From here, some teams take another pass to plan how they’re going to work on each Sprint Backlog item, maybe splitting them into tasks and maybe even estimating tasks and starting to assign them to individuals. We don’t recommend doing any of this in Sprint Planning. It’s too much detail too soon.

Instead, once you have a Sprint Backlog using the “Does this fit?” method, look at the whole Sprint Backlog and use a group decision-making technique like Fist to Five to confirm the whole Sprint Backlog makes sense together.

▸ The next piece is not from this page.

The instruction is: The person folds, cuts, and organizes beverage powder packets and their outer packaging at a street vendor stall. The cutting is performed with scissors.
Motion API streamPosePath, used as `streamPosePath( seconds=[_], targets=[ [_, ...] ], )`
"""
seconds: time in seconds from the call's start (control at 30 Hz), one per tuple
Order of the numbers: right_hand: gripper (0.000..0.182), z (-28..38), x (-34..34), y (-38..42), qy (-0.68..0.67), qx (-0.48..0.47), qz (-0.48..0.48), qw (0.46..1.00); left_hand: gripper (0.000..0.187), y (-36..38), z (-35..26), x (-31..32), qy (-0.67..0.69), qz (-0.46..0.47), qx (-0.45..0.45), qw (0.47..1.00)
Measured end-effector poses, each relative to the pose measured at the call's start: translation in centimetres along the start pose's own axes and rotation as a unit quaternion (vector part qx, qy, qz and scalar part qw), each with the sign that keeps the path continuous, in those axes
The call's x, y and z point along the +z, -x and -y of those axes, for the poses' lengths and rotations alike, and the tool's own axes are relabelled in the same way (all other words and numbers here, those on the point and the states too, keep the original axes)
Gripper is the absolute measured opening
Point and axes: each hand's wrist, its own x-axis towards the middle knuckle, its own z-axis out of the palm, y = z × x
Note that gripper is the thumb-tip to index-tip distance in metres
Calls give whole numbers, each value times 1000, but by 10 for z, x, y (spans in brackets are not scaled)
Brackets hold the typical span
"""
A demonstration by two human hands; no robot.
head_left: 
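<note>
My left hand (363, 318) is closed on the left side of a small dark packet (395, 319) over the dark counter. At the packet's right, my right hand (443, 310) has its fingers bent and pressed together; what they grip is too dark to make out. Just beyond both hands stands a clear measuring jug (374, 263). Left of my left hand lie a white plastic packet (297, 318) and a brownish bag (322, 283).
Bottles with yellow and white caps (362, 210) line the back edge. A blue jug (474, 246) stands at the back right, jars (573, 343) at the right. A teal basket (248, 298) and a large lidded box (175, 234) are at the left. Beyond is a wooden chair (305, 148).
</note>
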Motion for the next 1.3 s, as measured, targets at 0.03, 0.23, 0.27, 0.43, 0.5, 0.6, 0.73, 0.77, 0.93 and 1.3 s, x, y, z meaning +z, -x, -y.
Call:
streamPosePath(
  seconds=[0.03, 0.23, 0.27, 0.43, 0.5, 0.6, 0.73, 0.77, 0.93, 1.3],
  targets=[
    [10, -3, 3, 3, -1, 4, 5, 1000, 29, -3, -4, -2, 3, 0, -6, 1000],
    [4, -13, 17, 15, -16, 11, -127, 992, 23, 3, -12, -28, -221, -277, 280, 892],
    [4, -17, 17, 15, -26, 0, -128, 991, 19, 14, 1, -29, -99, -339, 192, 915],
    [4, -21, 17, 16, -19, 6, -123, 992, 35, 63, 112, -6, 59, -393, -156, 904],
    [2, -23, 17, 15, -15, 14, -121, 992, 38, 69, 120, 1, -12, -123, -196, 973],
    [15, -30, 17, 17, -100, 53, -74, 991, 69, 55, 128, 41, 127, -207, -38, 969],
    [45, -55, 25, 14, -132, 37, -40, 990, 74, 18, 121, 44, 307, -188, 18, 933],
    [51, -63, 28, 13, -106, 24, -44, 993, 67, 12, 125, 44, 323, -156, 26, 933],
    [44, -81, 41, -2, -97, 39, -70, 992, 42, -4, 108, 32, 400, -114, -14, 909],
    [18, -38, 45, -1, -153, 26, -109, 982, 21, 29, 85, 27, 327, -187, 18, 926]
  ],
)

At that point, Sprint Planning is done. If it’s not the end of the day, you’re into the first day of the Sprint now, so we recommend immediately starting with your first daily Scrum where you plan that first day together, and you’re off and running!

Peter

Sprint Planning should be a “pull system,” not a push system. A pull system is one where the people doing the work pull the work in, deciding how much they can do given everything they know. A push system is one where some amount of work is pushed into the Sprint by someone else. In Scrum, there is no “pre-assigned” work to a Sprint. We don’t map out everything in the Product Backlog to its assigned Sprint and then assume that’s when it’s going to happen.  Similarly, no one outside of the team can say “Hey, I really need this to be done by next week, so add it to your next Sprint, OK?” They can discuss how important something is with the Product Owner, the Product Owner can refine that item and move it to the top of the Product Backlog, but the team still considers their capacity when choosing to pull it in or not. Pull systems increase motivation and engagement, since the team has some autonomy in how much they pull in. Push systems decrease quality, since if work is assigned to fit in a Sprint and the team doesn’t actually have the capacity to finish it, they’re likely to try to do it anyway. If they don’t have capacity, they only have two levers to pull to get the work done: work overtime or cut quality. Working overtime might succeed every once in a while, but it messes up the team’s understanding of what they can get done in a normal sprint, and if it is a pattern, it’ll lead to burnout and a drop in both capacity and quality. Check out the episode page for a link to our episode called “How to Deal with Unrealistic Deadlines” for a description of what we call the “But we Must” approach to management, and what to do about that.

Richard

For your next Sprint Planning meeting, be sure to get those three conditions in place: Make sure your Product Backlog is refined before the meeting, do the work to get a handle on your team’s capacity, and have a plan to facilitate the meeting well. With these three conditions in place, you can go into the Sprint Planning meeting with confidence—this one’s going to be a good one!